### TASK DIRECTIONS
Each line below that carries the string "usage" must appear in the answer.

### ENTRIES SHOWN
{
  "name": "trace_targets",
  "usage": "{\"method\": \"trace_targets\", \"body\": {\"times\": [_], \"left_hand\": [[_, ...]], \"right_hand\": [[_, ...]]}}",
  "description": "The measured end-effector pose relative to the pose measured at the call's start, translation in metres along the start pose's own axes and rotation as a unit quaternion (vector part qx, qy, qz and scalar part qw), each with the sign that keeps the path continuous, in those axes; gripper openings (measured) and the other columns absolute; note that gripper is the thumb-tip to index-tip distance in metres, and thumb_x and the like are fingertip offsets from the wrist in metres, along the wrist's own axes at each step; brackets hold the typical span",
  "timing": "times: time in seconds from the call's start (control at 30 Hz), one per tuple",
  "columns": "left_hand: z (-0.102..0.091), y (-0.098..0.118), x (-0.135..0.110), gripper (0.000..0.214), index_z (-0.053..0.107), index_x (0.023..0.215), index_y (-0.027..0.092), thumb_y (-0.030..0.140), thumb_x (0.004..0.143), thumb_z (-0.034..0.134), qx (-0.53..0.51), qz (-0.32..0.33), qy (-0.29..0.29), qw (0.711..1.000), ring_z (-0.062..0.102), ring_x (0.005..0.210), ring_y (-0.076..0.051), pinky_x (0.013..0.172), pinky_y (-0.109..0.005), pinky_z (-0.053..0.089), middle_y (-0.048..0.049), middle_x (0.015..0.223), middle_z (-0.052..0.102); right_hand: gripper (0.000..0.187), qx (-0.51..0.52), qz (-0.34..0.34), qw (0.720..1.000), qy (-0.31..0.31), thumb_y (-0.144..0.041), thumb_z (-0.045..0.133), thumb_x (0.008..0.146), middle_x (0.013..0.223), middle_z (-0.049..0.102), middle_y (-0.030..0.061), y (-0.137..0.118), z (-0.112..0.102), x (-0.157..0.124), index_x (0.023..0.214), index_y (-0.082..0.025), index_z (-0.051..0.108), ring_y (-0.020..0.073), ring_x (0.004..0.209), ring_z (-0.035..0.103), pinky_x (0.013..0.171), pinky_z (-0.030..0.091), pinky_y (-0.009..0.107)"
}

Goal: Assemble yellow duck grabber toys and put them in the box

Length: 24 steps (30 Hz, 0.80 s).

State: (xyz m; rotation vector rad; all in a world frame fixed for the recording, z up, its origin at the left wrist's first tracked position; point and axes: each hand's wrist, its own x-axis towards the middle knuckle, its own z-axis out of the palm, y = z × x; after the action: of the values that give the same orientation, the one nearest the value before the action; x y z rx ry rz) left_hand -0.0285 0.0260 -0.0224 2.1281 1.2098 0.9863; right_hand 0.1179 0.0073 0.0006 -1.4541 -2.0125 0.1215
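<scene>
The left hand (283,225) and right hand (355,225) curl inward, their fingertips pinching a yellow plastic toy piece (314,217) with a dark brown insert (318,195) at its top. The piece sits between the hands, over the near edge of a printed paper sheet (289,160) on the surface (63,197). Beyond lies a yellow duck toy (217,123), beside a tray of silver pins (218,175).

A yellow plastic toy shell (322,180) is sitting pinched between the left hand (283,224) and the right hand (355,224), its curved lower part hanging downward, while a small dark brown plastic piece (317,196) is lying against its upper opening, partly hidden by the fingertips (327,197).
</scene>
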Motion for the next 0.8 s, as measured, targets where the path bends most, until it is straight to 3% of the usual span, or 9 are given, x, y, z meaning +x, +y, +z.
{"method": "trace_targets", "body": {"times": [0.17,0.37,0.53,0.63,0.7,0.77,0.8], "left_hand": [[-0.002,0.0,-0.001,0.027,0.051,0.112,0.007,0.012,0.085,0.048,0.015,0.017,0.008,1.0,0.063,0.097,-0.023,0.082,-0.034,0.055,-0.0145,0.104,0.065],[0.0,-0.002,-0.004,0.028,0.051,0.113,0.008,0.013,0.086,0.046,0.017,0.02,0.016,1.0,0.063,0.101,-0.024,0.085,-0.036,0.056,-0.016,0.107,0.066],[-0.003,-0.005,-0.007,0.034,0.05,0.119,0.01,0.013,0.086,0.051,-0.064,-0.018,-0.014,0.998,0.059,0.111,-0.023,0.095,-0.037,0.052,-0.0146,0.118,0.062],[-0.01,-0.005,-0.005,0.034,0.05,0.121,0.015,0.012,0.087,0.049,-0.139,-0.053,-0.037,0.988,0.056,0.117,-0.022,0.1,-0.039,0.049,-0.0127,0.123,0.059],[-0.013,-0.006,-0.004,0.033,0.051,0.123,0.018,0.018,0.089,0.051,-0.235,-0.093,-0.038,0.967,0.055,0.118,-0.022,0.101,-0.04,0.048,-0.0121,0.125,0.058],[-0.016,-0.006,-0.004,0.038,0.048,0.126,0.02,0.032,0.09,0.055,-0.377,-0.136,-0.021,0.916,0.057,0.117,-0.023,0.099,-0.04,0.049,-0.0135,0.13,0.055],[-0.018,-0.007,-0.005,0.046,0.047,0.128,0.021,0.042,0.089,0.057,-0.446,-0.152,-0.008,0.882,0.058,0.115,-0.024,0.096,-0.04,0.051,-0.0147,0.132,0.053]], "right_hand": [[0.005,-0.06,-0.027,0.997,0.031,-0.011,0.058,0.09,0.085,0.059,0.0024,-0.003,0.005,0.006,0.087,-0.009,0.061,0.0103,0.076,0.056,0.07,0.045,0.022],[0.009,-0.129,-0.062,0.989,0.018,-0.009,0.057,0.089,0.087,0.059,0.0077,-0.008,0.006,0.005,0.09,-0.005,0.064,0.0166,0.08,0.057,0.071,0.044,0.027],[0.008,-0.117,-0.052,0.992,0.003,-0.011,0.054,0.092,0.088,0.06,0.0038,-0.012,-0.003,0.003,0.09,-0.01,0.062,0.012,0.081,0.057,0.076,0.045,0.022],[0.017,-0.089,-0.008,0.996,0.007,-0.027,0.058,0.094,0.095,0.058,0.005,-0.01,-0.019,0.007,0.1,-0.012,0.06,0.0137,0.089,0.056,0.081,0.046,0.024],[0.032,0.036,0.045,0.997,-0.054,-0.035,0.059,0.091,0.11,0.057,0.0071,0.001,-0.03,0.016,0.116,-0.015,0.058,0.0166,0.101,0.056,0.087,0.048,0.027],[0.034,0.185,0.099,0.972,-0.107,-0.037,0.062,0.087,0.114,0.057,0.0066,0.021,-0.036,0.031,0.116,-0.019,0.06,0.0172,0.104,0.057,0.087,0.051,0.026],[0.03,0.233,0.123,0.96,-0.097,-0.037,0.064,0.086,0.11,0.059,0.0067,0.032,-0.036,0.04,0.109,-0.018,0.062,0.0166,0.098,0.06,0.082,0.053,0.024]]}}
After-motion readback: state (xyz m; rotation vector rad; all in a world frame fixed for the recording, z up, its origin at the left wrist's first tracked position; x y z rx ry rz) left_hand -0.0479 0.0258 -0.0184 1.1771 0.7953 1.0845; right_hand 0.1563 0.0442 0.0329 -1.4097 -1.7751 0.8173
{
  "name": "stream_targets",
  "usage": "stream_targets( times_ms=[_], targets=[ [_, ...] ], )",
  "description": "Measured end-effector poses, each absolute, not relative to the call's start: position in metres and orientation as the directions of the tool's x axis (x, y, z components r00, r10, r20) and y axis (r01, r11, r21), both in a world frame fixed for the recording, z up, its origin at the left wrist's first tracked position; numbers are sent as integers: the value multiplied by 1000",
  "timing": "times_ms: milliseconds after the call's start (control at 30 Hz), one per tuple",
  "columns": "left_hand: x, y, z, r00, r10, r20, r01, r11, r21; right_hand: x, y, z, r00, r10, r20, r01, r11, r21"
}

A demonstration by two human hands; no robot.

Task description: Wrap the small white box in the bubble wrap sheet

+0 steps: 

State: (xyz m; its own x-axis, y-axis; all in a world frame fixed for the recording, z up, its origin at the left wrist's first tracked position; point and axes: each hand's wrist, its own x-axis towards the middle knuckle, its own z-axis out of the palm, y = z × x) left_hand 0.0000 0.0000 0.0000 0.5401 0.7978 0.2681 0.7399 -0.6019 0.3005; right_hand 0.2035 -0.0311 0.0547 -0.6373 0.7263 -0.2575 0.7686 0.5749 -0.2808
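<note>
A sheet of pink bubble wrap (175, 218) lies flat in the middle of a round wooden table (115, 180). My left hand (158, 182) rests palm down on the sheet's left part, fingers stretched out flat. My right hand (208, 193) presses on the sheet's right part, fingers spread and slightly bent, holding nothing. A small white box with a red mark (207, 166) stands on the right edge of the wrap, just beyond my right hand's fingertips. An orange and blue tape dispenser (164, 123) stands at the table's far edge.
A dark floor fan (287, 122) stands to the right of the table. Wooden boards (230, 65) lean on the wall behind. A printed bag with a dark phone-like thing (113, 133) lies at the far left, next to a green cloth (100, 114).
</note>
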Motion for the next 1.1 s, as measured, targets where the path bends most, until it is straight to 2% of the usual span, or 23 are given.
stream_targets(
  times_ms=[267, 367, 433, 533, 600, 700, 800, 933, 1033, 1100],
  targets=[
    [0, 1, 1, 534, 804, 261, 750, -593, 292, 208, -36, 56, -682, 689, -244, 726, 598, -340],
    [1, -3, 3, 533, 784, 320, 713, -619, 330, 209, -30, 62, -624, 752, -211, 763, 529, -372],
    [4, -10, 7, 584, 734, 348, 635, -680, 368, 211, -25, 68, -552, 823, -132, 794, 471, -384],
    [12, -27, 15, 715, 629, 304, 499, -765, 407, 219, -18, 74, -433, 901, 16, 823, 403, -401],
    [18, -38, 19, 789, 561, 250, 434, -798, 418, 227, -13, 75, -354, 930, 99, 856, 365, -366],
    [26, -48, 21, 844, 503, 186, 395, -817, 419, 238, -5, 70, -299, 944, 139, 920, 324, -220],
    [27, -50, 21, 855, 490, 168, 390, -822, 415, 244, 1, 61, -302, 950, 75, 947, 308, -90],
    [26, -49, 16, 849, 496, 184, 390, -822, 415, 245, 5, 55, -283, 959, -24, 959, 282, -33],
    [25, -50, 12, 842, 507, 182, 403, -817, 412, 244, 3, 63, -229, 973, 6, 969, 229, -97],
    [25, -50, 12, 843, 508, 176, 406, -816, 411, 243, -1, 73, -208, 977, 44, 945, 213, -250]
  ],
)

### REPLY
  "usage": "{\"method\": \"trace_targets\", \"body\": {\"times\": [_], \"left_hand\": [[_, ...]], \"right_hand\": [[_, ...]]}}",
  "usage": "stream_targets( times_ms=[_], targets=[ [_, ...] ], )",

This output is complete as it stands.